As in many post-conflict societies, reluctance to address violations and abuses perpetrated amid the turmoil of the conflict is becoming a worrying trend in Nepal. Having taken the brunt of the conflict, victims of human rights violations are now being asked to accept a peace in which their voices, their presence even, have become an inconvenience. Achanoko chot khukurile k bujhos! The knife does not feel the pain of the chopping board.



Beginning in 2008, large numbers of criminal cases involving violations of human rights were withdrawn by the government, under pressure from political parties, ostensibly because the acts had been “politically motivated.” The practice has continued, despite a Supreme Court interim order in 2008 directing that further withdrawals be suspended. More recently, the Supreme Court has suspended proceedings in several cases on the basis that such allegations should be the domain of the Truth and Reconciliation Commission (TRC) envisaged under the Comprehensive Peace Accord (CPA) and the Interim Constitution. Despite the fact that legislation for the commissions has been with the Legislature-Parliament over a year and that the mandate of the commissions, and specifically how the commissions will relate to the courts, has not yet been established.

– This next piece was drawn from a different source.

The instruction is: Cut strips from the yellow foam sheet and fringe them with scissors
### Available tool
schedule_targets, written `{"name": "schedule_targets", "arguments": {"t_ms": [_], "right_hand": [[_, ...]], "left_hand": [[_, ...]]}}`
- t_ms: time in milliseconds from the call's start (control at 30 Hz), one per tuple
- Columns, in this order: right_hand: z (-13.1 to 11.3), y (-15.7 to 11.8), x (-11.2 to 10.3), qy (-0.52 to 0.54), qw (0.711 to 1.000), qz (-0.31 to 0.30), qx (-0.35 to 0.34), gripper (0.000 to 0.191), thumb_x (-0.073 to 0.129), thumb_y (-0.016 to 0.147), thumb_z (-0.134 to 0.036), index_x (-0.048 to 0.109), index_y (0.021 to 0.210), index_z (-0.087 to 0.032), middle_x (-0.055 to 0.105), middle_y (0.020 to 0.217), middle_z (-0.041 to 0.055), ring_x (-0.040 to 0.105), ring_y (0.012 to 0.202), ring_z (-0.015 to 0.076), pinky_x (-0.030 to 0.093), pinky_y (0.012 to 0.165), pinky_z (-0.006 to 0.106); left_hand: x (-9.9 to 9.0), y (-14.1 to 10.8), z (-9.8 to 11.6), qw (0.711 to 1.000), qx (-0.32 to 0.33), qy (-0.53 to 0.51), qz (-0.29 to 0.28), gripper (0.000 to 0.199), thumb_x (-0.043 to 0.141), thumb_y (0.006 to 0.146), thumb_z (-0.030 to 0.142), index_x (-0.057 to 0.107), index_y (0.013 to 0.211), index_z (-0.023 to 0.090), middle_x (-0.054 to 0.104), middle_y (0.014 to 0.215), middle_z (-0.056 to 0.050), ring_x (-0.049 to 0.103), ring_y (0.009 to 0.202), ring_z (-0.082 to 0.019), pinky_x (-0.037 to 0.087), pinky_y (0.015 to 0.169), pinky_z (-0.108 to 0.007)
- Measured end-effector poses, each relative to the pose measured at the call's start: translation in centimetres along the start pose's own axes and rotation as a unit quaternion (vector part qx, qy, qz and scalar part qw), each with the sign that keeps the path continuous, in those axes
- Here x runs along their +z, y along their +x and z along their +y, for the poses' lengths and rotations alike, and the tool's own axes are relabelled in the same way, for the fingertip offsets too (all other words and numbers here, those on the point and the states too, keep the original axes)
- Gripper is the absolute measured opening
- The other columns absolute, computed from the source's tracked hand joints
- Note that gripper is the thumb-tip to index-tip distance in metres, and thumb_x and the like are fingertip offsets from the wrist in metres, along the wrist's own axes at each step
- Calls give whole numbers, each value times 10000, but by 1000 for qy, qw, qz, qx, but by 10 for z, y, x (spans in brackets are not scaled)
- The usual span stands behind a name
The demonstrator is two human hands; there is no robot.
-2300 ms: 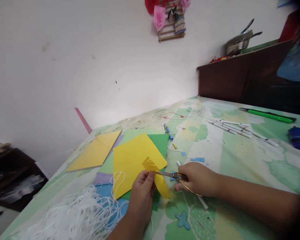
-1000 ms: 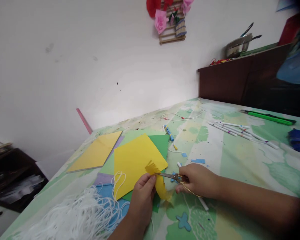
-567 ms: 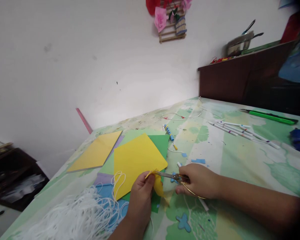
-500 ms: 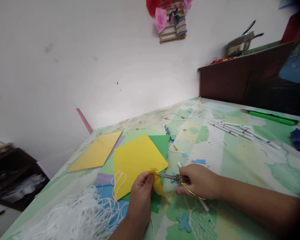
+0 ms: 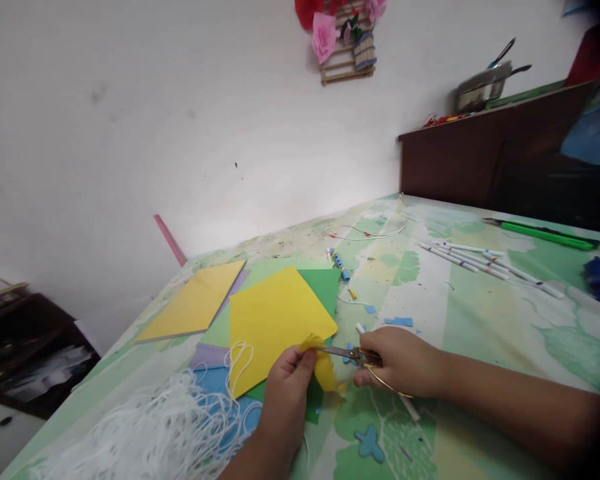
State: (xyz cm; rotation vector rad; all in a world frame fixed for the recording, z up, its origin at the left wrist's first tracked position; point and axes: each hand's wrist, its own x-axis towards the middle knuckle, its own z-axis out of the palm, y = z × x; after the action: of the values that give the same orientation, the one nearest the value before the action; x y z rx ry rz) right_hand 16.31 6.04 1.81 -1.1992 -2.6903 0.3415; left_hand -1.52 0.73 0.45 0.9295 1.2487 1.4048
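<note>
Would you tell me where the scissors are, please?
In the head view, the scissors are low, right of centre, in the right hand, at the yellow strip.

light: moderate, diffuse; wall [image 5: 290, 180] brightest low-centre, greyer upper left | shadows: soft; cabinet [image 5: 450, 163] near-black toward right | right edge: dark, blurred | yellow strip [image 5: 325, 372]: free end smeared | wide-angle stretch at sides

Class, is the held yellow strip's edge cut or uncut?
Cut, at least partly: the yellow strip fans into narrow tabs beside the left hand.
</note>
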Motion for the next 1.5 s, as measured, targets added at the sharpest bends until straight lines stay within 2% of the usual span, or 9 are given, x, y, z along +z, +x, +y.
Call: {"name": "schedule_targets", "arguments": {"t_ms": [133,300,567,767,1300,1500], "right_hand": [[0,1,0,-1,1000,1,-2,435,380,660,-610,500,626,-194,543,568,5,457,505,134,191,422,216],[-1,1,-1,-7,1000,0,-5,433,387,654,-611,497,631,-193,553,573,5,470,506,137,192,417,216],[-1,0,-2,-14,1000,-7,-1,403,403,671,-577,507,629,-190,564,571,11,485,508,140,205,410,214],[-1,0,0,-19,1000,-4,-3,395,398,685,-561,511,633,-187,567,576,17,499,523,147,215,415,215],[0,2,0,-16,1000,-9,2,404,422,654,-586,508,628,-191,567,571,14,493,520,147,212,411,212],[0,0,-2,3,1000,-6,2,449,391,637,-628,496,635,-191,549,575,7,464,500,134,213,420,212]], "left_hand": [[2,-1,2,999,-14,-33,-20,151,563,655,291,578,660,141,560,547,12,510,538,-109,408,557,-232],[1,0,1,1000,-13,-23,0,148,569,650,275,559,597,137,510,478,35,448,460,-75,355,462,-179],[5,0,2,998,-25,-59,1,129,585,619,267,571,607,140,536,504,25,482,500,-95,359,498,-205],[7,0,5,997,-28,-70,2,119,587,616,254,574,617,136,483,462,45,427,447,-76,320,457,-194],[6,-1,6,993,-40,-103,-31,117,572,632,236,570,659,122,577,520,10,511,500,-108,382,510,-226],[8,-3,8,995,-35,-97,-8,112,589,619,239,565,626,130,570,497,20,508,485,-102,386,502,-217]]}}
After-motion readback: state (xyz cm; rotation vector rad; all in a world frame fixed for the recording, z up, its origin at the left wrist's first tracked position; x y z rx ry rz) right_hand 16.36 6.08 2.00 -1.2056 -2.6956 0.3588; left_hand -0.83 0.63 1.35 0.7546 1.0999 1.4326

Any attempt to withdraw conflict related cases from the courts would suggest an interest in some quarters in impunity, formalized, among other means, through the long awaited transitional justice commissions.



The political appeal, in the short term, of not acknowledging reprehensible criminal acts committed during the conflict is obvious. For one, Nepal’s peace process inevitably includes figures who established their leadership credentials in the context of conflict. It was here that many gained the trust of communities and proved their readiness to struggle for shared principles. Among these leaders will be at least a few determined to conceal their responsibility for a particular incident, or an order, in which human rights violations ensued. Opening up discussion that directly touches or potentially implicates any public figure is sure to draw the ire of partisans and can be expected to have consequences for the peace process.

For many of those Nepalis who have suffered gross violation or abuse, loss and disappearance of loved ones, the past is not finished yet. Its violence continues to ravage their daily lives - vivid in its detail, heartrending in its continual reminders of loss and brutal in its continuing impact. For the victims of the conflict the past is still happening.



A second argument for not tackling gross violations and abuses perpetrated during the conflict is the challenge that the needs of victims will pose to a public keen to move on. Victims live with intimate recollections of what they have endured, mixed in with irrepressible questions: What was done to my loved one? Where are their remains? How can I let the past now rest? Do I even want to? Merely listening to such heartrending questions is a painful reminder for any nation of the continuing impact of the conflict.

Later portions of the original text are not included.